13. Second, we are helping Singapore companies and workers to internationalise, and turn the world into our hinterland. The preconditions are in place, thanks to our excellent connectivity and our extensive network of 25 FTAs with 64 trading partners, which collectively account for more than 85% of global GDP and more than 90% of Singapore's trade.
a. Last year, as of September 2019, we gave about 800 companies grant support for their foray into overseas markets through the Market Readiness Assistance (MRA) scheme. In the same period, about 1700 companies were supported in growing their businesses both domestically and overseas through the Enterprise Development Grant (EDG) programme in the areas of capability development, market access, manpower development for internationalisation.
b. These transformation efforts have translated into higher pay and better career progression opportunities for our workers. As businesses grow, they will create more good jobs for Singaporeans. To further strengthen the linkage between enterprise transformation and benefits to our workers, we will include commitment to worker outcomes as a mandatory condition for companies that apply for EDG funding from 1st April 2020. These outcomes may include wage increases, job creation, job-redesign, or hiring of older workers. It will reinforce our message to building an economy that is both pro-enterprise and pro-worker.
c. Besides the EDG, there are also employee-specific schemes like the Professional Conversion Programme (PCP) to help mid-career PMETs reskill and embark on new careers, and the Global Ready Talent (GRT) programme to equip workers with skills relating to internationalisation. Through these programmes, we hope to prepare more Singaporeans to compete and succeed across the region and in the world.
d. The Government will announce further initiatives to help our businesses transform and build stronger capabilities at this year’s Budget.
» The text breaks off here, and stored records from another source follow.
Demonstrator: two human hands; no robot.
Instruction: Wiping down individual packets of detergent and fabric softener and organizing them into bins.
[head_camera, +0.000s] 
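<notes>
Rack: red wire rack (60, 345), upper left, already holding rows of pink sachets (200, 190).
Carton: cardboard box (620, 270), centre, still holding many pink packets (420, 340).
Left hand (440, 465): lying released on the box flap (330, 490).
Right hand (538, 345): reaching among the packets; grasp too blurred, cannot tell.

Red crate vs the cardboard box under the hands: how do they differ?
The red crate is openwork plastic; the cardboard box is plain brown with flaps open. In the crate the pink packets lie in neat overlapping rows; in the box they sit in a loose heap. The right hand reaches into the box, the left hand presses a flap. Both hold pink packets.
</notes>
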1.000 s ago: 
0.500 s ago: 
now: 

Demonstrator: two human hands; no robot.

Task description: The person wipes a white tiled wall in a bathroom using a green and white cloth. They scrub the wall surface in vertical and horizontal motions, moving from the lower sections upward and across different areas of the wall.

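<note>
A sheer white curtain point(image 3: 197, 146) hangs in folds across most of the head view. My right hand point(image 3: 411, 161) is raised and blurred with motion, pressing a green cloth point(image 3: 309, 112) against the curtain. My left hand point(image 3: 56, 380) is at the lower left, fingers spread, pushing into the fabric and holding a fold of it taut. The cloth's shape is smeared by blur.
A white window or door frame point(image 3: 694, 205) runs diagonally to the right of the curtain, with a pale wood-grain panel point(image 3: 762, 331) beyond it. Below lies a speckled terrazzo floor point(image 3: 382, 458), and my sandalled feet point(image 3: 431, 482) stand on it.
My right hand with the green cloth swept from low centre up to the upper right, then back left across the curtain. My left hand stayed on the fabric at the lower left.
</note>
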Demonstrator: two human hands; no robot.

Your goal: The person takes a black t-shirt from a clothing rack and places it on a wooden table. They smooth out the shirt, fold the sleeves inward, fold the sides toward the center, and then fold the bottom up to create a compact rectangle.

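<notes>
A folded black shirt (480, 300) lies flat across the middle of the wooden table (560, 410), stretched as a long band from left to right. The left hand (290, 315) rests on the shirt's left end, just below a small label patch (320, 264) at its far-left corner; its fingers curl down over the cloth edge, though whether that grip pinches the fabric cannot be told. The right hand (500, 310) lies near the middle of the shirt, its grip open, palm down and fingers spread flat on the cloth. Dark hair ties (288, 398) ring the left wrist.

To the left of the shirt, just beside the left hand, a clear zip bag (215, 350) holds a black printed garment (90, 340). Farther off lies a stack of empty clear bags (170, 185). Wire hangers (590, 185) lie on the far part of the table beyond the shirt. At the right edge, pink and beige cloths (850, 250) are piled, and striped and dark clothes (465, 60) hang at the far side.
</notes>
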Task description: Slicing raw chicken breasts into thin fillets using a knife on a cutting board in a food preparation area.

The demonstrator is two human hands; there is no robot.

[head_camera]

14. Third, we are pursuing new growth opportunities.
a. Through the work of the Future Economy Council (FEC) and the Industry Transformation Maps (ITMs), we are developing new industry niches in areas such as additive manufacturing, robotics and sensors. These build on our existing strengths in sectors such as electronics and precision engineering, and will enhance Singapore’s position in the global value chain.
b. We are also partnering industry players to develop new capabilities in promising growth areas such as agri-food, urban mobility and precision medicine. For example, we will be establishing the Agri-Food Innovation Park (AFIP) in Sungei Kadut, to bring together high-tech farming and R&D activities in areas such as urban agriculture and aquaculture. Through this, we hope to create new career opportunities and grow a new generation of technopreneur farmers.
c. To capture opportunities in the digital economy, Singapore is co-leading the WTO Joint Statement Initiative on E-Commerce (JSI). The JSI will establish multilateral rules to help companies navigate the complex e-commerce landscape. We are exploring deeper collaborations with key economic partners like Chile, Australia and New Zealand, through a new generation of "digital economy agreements" to open up more opportunities for our companies.
15. Mr Deputy Speaker, Sir, as a small country, Singapore cannot completely insulate ourselves from ups and downs in the external environment. But there are steps we can take to strengthen our economic competitiveness and build stronger capabilities in our enterprises and workers. Our success has always been predicated on our will to make the best of what we have, and our resolve to turn adversity into opportunity. If we continue to stay united and work together as one people, we can all look forward to a better tomorrow for us all.